### YOUR OBJECTIVE
Give back the entire listing below, unaltered.

-- INFORMATION SUPPLIED follows --

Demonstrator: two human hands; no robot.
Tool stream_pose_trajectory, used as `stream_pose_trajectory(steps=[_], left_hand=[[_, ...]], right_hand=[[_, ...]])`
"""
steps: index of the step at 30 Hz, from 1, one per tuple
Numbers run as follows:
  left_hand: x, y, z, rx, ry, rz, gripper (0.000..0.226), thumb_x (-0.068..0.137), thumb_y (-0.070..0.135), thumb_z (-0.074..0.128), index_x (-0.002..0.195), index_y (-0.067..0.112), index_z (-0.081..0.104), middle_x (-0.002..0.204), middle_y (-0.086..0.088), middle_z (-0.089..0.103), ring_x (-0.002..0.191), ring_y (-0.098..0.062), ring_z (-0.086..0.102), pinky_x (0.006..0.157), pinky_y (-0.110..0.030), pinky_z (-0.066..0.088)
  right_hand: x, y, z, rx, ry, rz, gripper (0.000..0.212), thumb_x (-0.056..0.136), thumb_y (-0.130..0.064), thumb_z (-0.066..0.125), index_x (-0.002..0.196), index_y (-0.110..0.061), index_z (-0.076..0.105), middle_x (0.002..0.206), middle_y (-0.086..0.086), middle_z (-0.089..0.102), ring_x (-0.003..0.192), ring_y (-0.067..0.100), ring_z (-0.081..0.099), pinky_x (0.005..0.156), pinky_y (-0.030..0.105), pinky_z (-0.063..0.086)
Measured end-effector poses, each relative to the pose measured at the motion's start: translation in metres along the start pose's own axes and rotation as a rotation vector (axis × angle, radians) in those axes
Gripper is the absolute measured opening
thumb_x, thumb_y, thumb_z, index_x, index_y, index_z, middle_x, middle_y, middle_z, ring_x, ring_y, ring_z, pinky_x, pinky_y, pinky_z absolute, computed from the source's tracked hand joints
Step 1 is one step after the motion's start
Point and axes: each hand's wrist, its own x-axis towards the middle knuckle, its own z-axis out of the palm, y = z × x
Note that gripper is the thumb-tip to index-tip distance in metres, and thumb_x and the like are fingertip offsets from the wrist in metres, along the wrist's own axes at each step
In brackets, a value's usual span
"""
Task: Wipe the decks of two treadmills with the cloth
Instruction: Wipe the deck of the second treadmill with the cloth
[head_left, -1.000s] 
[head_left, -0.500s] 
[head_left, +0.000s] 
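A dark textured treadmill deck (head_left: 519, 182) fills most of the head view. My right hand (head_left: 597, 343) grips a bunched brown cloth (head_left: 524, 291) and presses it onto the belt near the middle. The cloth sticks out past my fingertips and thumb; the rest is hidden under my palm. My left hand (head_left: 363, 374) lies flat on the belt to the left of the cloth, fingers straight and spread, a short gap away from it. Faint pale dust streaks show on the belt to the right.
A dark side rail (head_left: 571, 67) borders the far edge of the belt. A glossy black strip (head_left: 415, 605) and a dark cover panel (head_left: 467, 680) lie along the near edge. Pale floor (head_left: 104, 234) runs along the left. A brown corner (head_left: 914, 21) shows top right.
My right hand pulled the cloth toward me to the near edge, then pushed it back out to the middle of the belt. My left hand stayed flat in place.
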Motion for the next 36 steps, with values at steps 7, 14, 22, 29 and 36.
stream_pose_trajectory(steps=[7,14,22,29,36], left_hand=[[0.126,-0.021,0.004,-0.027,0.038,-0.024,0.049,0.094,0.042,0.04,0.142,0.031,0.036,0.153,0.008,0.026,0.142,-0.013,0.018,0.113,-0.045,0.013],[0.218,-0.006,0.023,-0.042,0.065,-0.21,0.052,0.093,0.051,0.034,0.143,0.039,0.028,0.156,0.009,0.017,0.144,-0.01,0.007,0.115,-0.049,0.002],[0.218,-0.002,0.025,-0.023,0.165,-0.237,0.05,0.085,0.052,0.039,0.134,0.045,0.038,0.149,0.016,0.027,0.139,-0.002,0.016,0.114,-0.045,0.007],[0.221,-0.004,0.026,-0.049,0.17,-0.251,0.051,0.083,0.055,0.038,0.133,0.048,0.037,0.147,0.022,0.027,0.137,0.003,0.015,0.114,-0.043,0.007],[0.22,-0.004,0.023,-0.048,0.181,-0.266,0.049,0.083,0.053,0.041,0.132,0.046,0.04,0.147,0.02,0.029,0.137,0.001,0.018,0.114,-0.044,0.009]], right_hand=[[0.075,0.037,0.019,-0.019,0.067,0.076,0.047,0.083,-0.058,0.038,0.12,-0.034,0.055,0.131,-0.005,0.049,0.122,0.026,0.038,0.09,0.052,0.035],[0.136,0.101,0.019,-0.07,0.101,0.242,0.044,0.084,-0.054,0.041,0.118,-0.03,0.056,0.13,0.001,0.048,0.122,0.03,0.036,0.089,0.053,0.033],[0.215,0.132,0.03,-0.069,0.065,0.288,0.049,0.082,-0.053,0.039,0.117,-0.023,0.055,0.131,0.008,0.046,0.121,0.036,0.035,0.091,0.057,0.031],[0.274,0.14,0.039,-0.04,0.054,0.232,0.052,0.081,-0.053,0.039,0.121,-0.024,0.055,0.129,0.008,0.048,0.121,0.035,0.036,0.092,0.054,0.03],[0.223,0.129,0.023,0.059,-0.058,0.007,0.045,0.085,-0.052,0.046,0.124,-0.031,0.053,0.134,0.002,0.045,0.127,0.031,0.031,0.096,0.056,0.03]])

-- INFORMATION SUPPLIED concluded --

### EXERCISE SOLUTION
Demonstrator: two human hands; no robot.
Tool stream_pose_trajectory, used as `stream_pose_trajectory(steps=[_], left_hand=[[_, ...]], right_hand=[[_, ...]])`
"""
steps: index of the step at 30 Hz, from 1, one per tuple
Numbers run as follows:
  left_hand: x, y, z, rx, ry, rz, gripper (0.000..0.226), thumb_x (-0.068..0.137), thumb_y (-0.070..0.135), thumb_z (-0.074..0.128), index_x (-0.002..0.195), index_y (-0.067..0.112), index_z (-0.081..0.104), middle_x (-0.002..0.204), middle_y (-0.086..0.088), middle_z (-0.089..0.103), ring_x (-0.002..0.191), ring_y (-0.098..0.062), ring_z (-0.086..0.102), pinky_x (0.006..0.157), pinky_y (-0.110..0.030), pinky_z (-0.066..0.088)
  right_hand: x, y, z, rx, ry, rz, gripper (0.000..0.212), thumb_x (-0.056..0.136), thumb_y (-0.130..0.064), thumb_z (-0.066..0.125), index_x (-0.002..0.196), index_y (-0.110..0.061), index_z (-0.076..0.105), middle_x (0.002..0.206), middle_y (-0.086..0.086), middle_z (-0.089..0.102), ring_x (-0.003..0.192), ring_y (-0.067..0.100), ring_z (-0.081..0.099), pinky_x (0.005..0.156), pinky_y (-0.030..0.105), pinky_z (-0.063..0.086)
Measured end-effector poses, each relative to the pose measured at the motion's start: translation in metres along the start pose's own axes and rotation as a rotation vector (axis × angle, radians) in those axes
Gripper is the absolute measured opening
thumb_x, thumb_y, thumb_z, index_x, index_y, index_z, middle_x, middle_y, middle_z, ring_x, ring_y, ring_z, pinky_x, pinky_y, pinky_z absolute, computed from the source's tracked hand joints
Step 1 is one step after the motion's start
Point and axes: each hand's wrist, its own x-axis towards the middle knuckle, its own z-axis out of the palm, y = z × x
Note that gripper is the thumb-tip to index-tip distance in metres, and thumb_x and the like are fingertip offsets from the wrist in metres, along the wrist's own axes at each step
In brackets, a value's usual span
"""
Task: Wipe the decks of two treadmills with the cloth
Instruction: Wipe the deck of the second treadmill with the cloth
[head_left, -1.000s] 
[head_left, -0.500s] 
[head_left, +0.000s] 
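A dark textured treadmill deck (head_left: 519, 182) fills most of the head view. My right hand (head_left: 597, 343) grips a bunched brown cloth (head_left: 524, 291) and presses it onto the belt near the middle. The cloth sticks out past my fingertips and thumb; the rest is hidden under my palm. My left hand (head_left: 363, 374) lies flat on the belt to the left of the cloth, fingers straight and spread, a short gap away from it. Faint pale dust streaks show on the belt to the right.
A dark side rail (head_left: 571, 67) borders the far edge of the belt. A glossy black strip (head_left: 415, 605) and a dark cover panel (head_left: 467, 680) lie along the near edge. Pale floor (head_left: 104, 234) runs along the left. A brown corner (head_left: 914, 21) shows top right.
My right hand pulled the cloth toward me to the near edge, then pushed it back out to the middle of the belt. My left hand stayed flat in place.
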Motion for the next 36 steps, with values at steps 7, 14, 22, 29 and 36.
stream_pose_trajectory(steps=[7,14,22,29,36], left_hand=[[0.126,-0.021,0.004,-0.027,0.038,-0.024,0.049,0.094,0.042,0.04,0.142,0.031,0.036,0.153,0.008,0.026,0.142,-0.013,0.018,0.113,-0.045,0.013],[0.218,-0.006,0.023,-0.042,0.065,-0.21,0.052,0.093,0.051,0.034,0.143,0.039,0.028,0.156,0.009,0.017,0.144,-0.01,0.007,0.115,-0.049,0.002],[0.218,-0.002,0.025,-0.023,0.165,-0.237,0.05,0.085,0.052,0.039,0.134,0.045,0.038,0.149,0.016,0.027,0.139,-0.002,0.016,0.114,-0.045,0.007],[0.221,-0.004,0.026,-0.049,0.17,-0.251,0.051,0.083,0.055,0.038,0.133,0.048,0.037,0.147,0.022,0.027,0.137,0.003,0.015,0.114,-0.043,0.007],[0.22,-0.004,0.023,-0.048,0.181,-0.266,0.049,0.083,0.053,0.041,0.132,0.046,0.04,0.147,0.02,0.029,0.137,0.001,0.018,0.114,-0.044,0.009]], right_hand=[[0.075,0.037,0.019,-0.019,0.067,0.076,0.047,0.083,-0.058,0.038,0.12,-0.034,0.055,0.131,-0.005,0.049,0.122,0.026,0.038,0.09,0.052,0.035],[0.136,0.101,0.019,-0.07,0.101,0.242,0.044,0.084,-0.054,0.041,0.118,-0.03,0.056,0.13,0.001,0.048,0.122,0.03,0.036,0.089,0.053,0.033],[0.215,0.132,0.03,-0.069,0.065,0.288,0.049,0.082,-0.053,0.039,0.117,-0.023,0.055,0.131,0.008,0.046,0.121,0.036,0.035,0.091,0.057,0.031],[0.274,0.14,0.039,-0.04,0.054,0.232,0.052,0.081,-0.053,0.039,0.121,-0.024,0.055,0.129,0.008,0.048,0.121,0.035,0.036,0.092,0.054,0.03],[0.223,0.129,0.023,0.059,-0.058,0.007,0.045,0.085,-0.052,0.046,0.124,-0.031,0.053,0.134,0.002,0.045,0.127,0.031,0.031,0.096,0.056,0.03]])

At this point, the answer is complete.